Australia was stunned by his passing. Players wore black armbands. Flags flew at half-mast. Jackson’s casket was spirited back to Sydney on the same coach of the mail train carrying the Australian and English sides, disbelieving that they’d never see their friend again, let alone savour his wondrous strokemaking. At the funeral service the pall-bearers – Bradman, Woodfull, McCabe and Ponsford among them – laid Jackson to rest within sight of the orchard where not so long before he’d pilfered apples as a cheeky schoolboy. Among the tributes that followed, none summed the man up as succinctly as the quote on Jackson’s gravestone: “He played the game.”
It’s harder in this age to imagine a time when the memory of Phil Hughes will need to be revived, so keenly was his death felt around the world, and he will be remembered differently than most Australian cricketers; with an eternal sense of longing and a lump in the throat. To those who watched this fearless boy wonder flay Dale Steyn and Morne Morkel to all corners of the ground in that Durban Test of 2009, he could surely never be forgotten.
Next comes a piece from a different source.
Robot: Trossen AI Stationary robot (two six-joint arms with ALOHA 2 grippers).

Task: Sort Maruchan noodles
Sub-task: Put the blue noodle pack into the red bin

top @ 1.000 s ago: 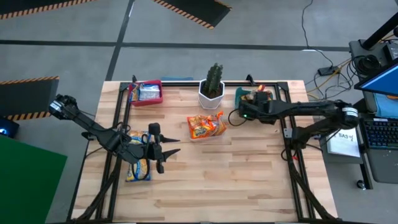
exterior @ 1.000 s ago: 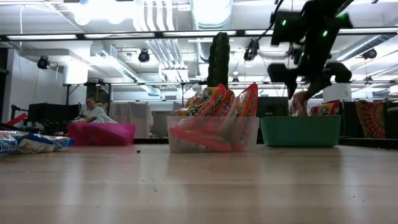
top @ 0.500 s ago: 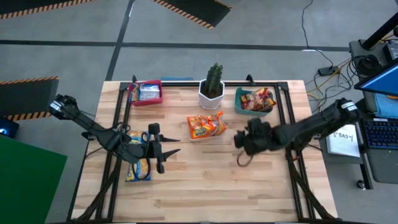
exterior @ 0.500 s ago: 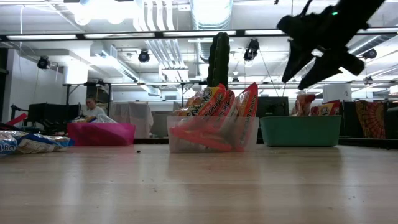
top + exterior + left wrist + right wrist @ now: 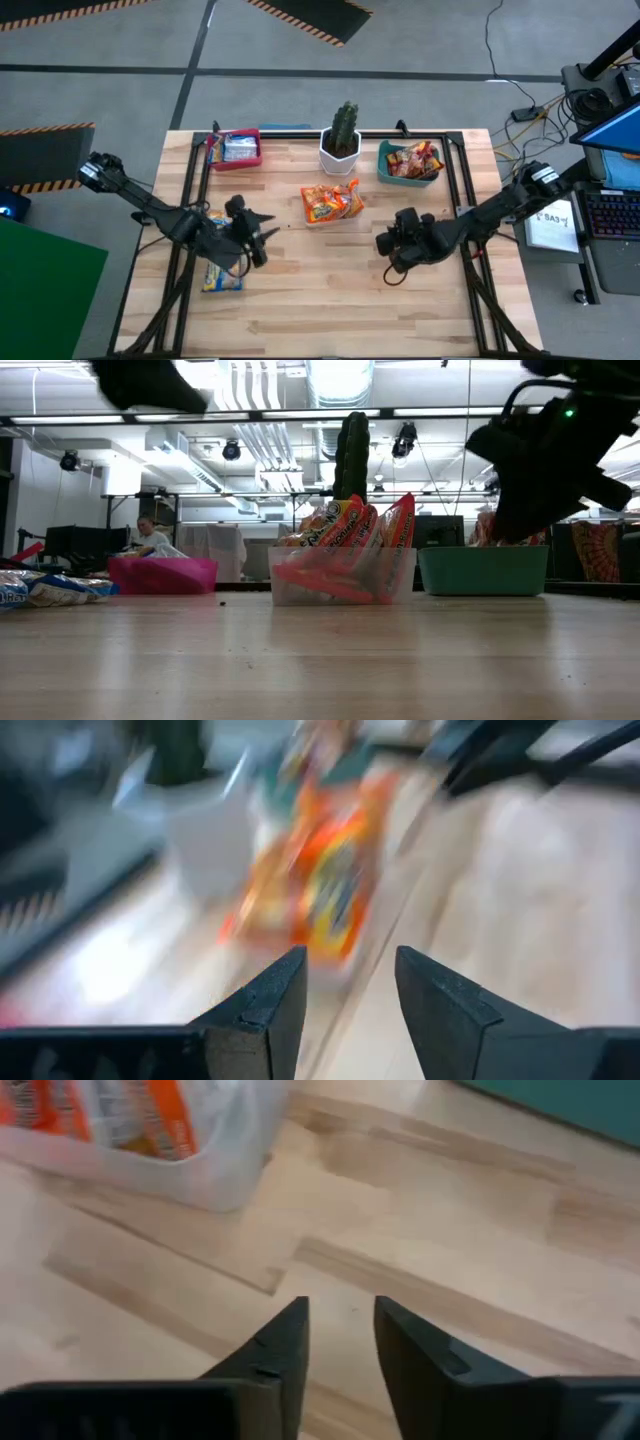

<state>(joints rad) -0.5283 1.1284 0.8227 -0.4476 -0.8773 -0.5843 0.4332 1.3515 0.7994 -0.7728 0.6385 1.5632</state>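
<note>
R gripper (image 5: 390, 243) now hangs low over bare wood near table centre-right, just below/right of the clear bin (image 5: 330, 214); a sec ago it was up at the teal bin (image 5: 408, 163), half a sec ago midway back. R wrist view shows its fingers (image 5: 285, 1342) slightly parted w/ nothing between, only planks underneath, clear bin's corner ahead. So, by my read: drop into teal is done, arm is coming back for the next pick. L gripper (image 5: 252, 238) has shifted too: earlier its fingers pointed out flat toward the middle, now the wrist is tucked in/rotated nearer the yellow-blue packets (image 5: 222, 268) lying at the table's left edge. L wrist view is heavily blurred (moving), fingers (image 5: 268, 1003) apart, empty, looking toward orange packets (image 5: 325, 890) in the clear bin. Noodle locations: orange ones stand upright in clear bin mid-table; red-orange ones in teal bin at back right; a couple of blue-ish in the pink bin (image 5: 238, 150) back left; yellow-blue pile loose on the wood by L arm. Cactus pot (image 5: 341, 143) sits btwn the two back bins. Sorting roughly midway: clear bin not yet emptied, loose pile still unsorted.
</note>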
Once, at the request of officials during a game for E.L. Waddy’s side against Northern Tasmania at Launceston, a young Archie Jackson obligingly wore a red sash around his waist so that scorers might tell he and his accomplished partner Alan Kippax apart as they both pressed on past the century mark. Such an event surely never transpired in Phillip Hughes’s career. Truthfully, nobody else batted quite like him.